## WHAT TO DO
May I have, exactly as written, the line containing "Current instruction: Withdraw" and every line after it through the end of the listing below, and nothing else?

[[ DATA SHOWN open ]]

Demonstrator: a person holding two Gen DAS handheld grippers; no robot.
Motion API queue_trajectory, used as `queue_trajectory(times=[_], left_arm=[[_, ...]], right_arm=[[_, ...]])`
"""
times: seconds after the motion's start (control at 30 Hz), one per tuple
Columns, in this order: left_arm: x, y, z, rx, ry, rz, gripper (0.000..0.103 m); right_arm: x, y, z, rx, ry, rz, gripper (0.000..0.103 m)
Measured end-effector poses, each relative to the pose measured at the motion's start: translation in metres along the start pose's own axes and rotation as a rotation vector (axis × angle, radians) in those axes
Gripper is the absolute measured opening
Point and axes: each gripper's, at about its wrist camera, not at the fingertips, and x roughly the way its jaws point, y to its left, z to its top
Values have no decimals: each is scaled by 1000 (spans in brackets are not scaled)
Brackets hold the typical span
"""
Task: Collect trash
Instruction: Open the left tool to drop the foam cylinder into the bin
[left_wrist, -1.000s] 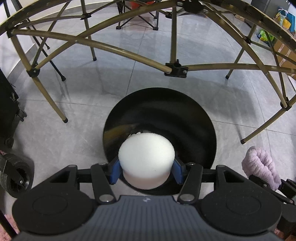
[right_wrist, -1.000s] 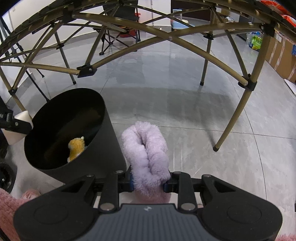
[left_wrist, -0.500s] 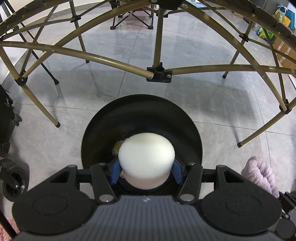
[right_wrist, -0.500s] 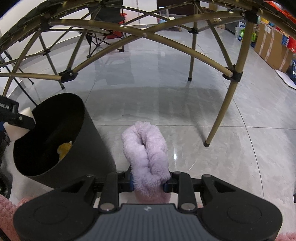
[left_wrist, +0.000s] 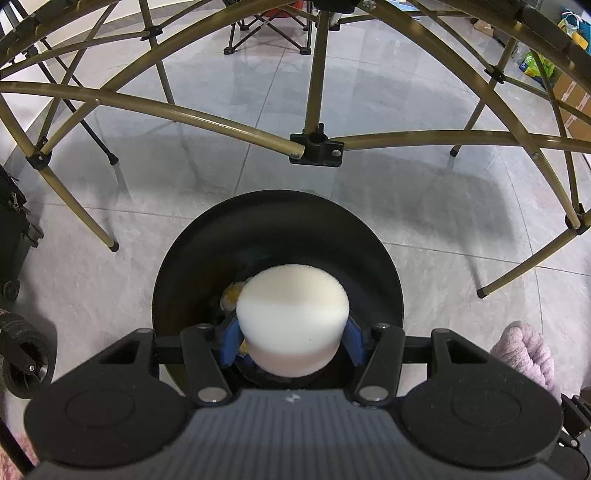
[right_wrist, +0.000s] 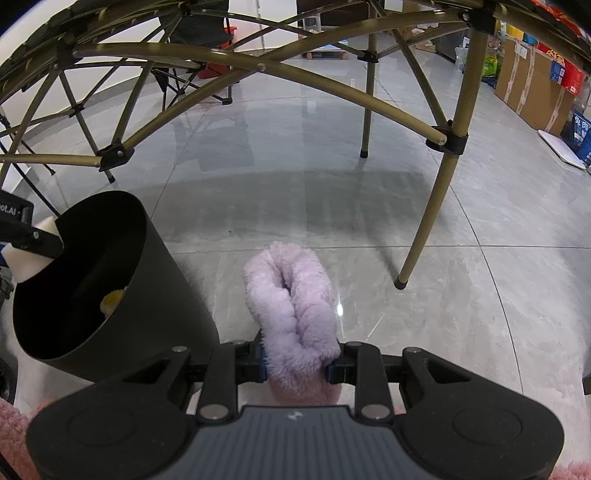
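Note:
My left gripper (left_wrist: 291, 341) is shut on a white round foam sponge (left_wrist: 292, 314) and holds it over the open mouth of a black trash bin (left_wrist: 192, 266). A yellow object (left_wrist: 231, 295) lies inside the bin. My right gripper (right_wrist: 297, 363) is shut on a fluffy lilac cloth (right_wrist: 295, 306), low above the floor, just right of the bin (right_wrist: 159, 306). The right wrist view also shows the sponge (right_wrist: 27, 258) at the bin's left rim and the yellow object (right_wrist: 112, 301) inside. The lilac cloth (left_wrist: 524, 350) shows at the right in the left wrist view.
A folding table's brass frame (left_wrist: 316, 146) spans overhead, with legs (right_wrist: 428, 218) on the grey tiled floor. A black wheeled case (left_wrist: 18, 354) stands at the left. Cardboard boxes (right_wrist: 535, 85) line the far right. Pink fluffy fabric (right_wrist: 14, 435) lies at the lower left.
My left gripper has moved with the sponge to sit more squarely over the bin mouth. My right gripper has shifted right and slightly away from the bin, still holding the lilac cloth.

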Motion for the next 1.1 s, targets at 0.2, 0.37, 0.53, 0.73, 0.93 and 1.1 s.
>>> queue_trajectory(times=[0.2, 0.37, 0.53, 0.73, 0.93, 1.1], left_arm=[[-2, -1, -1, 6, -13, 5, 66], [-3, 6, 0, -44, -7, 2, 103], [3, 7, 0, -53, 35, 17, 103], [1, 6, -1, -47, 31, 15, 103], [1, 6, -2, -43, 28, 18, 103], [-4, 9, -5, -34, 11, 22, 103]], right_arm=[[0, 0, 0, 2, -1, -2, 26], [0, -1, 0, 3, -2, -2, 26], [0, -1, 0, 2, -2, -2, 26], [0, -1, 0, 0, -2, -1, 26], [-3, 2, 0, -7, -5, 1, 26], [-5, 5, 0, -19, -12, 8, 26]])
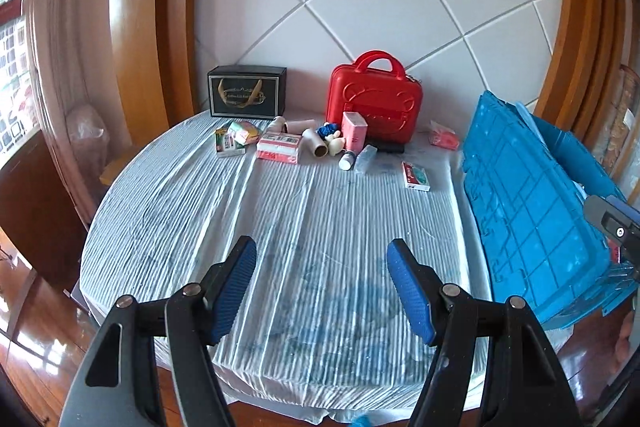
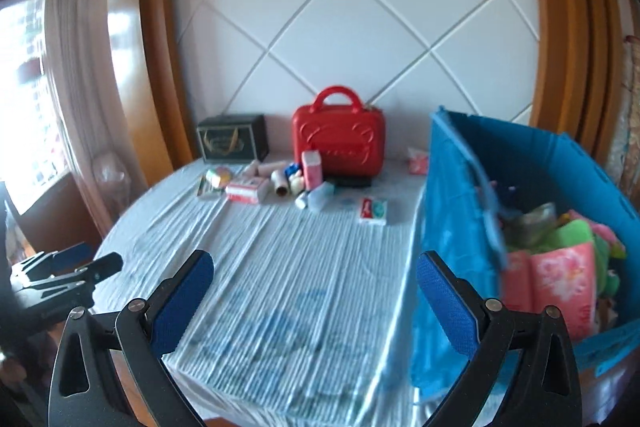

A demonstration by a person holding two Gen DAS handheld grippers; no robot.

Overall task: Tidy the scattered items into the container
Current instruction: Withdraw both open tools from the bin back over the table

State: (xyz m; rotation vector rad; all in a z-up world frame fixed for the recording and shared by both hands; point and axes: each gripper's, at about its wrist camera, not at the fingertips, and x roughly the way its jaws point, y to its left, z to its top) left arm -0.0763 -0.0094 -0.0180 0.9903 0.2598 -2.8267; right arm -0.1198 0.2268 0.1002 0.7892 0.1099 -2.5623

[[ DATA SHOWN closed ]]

## WRITTEN ANSWER
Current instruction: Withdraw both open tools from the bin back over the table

State: (xyz m; rotation vector rad; all in a z-up world frame fixed for the recording and shared by both hands; point and axes: each gripper's, at about its wrist camera, not at the fingertips, and x roughly the way its jaws point, y to its left, z to its top) left arm -0.0763 -0.0094 -0.0180 0.9903 0.2598 -2.8267; right arm -0.1198 0.2268 0.1002 0.7892 0.1099 -2.5623

With that, the answer is complete.